### WHAT IS BEING ASKED
The expected answer is the full listing, repeated exactly and free of images.

### GIVEN DATA
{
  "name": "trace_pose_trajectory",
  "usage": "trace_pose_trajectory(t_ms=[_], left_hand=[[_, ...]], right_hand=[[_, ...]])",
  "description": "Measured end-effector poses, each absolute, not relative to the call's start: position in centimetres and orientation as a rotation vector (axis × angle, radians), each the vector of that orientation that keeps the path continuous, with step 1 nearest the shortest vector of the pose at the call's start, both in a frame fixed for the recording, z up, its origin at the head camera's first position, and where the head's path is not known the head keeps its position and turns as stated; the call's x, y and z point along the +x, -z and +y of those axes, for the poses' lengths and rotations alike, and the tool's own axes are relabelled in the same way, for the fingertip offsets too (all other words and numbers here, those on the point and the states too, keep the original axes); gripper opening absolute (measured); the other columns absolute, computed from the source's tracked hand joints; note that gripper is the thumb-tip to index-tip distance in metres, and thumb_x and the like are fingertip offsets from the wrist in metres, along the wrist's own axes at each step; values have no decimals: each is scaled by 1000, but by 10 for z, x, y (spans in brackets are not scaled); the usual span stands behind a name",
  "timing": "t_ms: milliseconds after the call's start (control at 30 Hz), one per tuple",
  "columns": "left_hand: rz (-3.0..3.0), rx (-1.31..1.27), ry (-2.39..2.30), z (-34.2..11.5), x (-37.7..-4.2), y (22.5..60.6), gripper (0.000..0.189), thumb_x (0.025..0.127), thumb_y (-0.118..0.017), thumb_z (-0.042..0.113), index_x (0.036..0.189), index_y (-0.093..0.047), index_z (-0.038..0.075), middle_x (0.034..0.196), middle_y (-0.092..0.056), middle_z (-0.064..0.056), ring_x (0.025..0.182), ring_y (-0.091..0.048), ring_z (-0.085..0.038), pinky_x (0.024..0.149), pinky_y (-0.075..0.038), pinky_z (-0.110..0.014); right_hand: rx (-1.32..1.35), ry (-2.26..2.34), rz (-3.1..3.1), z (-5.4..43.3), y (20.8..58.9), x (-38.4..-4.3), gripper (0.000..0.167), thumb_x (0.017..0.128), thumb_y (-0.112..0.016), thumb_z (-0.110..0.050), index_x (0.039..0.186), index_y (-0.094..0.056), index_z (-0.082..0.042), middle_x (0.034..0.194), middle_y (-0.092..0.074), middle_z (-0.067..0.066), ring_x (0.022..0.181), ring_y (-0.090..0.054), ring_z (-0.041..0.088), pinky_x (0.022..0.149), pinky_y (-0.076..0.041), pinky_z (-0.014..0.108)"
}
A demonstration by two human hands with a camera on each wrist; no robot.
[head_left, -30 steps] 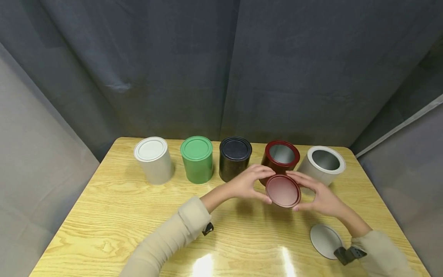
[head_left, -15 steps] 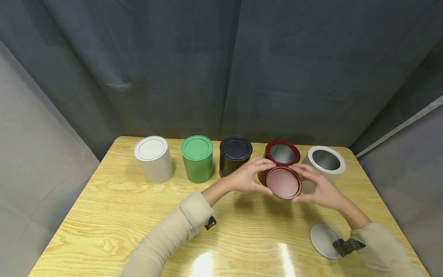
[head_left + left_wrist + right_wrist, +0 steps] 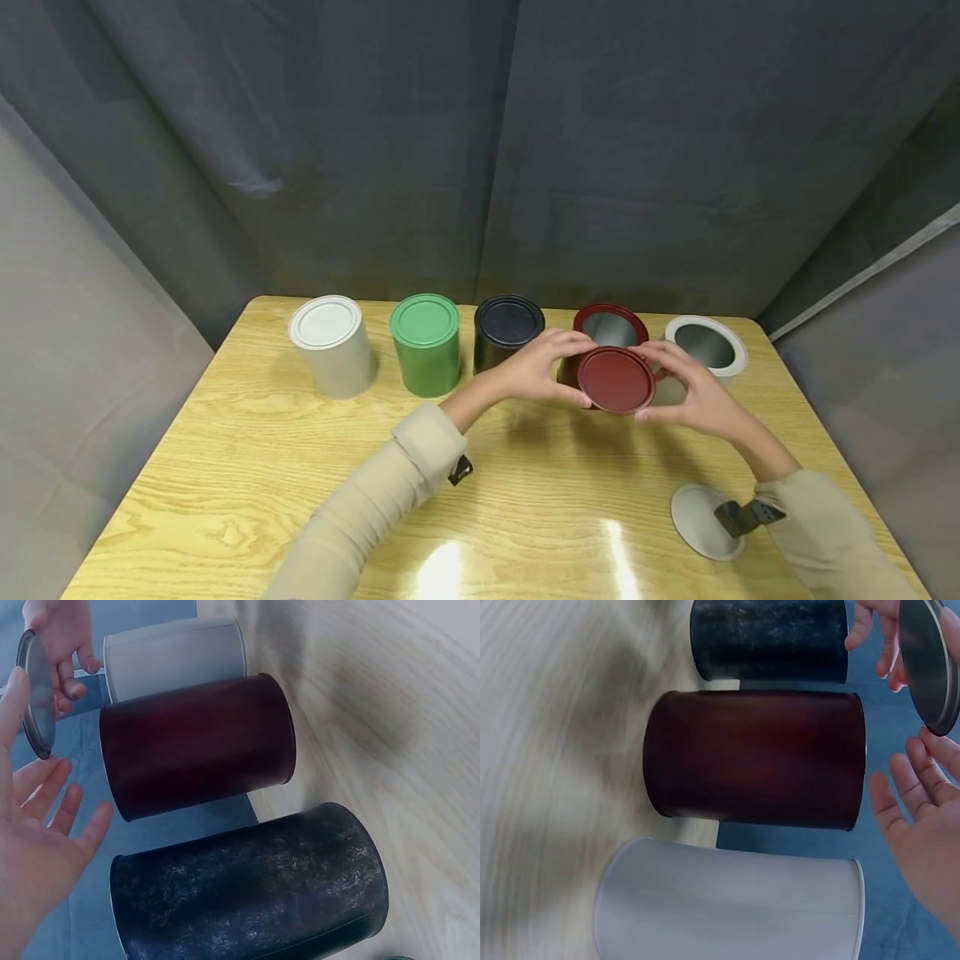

### TASK OUTPUT
{
  "name": "trace_pose_trajectory",
  "usage": "trace_pose_trajectory(t_ms=[_], left_hand=[[_, ...]], right_hand=[[_, ...]])",
  "description": "Measured end-effector poses, each absolute, not relative to the call's start: position in centimetres and orientation as a rotation vector (axis × angle, radians), each the vector of that orientation that keeps the path continuous, with step 1 nearest the shortest vector of the pose at the call's start, both in a frame fixed for the recording, z up, its origin at the head camera's first position, and where the head's path is not known the head keeps its position and turns as stated; the call's x, y and z point along the +x, -z and +y of those axes, for the poses' lengths and rotations alike, and the tool's own axes are relabelled in the same way, for the fingertip offsets too (all other words and numbers here, those on the point and the states too, keep the original axes); gripper opening absolute (measured); the other columns absolute, computed from the source's tracked hand joints; note that gripper is the thumb-tip to index-tip distance in metres, and thumb_x and the like are fingertip offsets from the wrist in metres, along the wrist's own axes at each step; values have no decimals: each is scaled by 1000, but by 10 for z, x, y (spans in brackets are not scaled); the usual span stands behind a name",
  "timing": "t_ms: milliseconds after the call's start (control at 30 Hz), one per tuple",
  "columns": "left_hand: rz (-3.0..3.0), rx (-1.31..1.27), ry (-2.39..2.30), z (-34.2..11.5), x (-37.7..-4.2), y (22.5..60.6), gripper (0.000..0.189), thumb_x (0.025..0.127), thumb_y (-0.118..0.017), thumb_z (-0.042..0.113), index_x (0.036..0.189), index_y (-0.093..0.047), index_z (-0.038..0.075), middle_x (0.034..0.196), middle_y (-0.092..0.056), middle_z (-0.064..0.056), ring_x (0.025..0.182), ring_y (-0.091..0.048), ring_z (-0.085..0.038), pinky_x (0.024..0.149), pinky_y (-0.075..0.038), pinky_z (-0.110..0.014); right_hand: rx (-1.32..1.35), ry (-2.26..2.34), rz (-3.1..3.1), z (-5.4..43.3), y (20.8..58.9), x (-38.4..-4.3), gripper (0.000..0.167), thumb_x (0.017..0.128), thumb_y (-0.112..0.016), thumb_z (-0.110..0.050), index_x (0.039..0.186), index_y (-0.094..0.056), index_z (-0.082..0.042), middle_x (0.034..0.194), middle_y (-0.092..0.074), middle_z (-0.067..0.066), ring_x (0.022..0.181), ring_y (-0.090..0.054), ring_z (-0.041..0.088), pinky_x (0.022..0.149), pinky_y (-0.076..0.041), pinky_z (-0.014..0.108)"
}
A demonstration by two human hands with a camera on each wrist; no robot.
[head_left, -30 steps] 
[head_left, -15 steps] 
[head_left + left_wrist + right_wrist, +0 steps] 

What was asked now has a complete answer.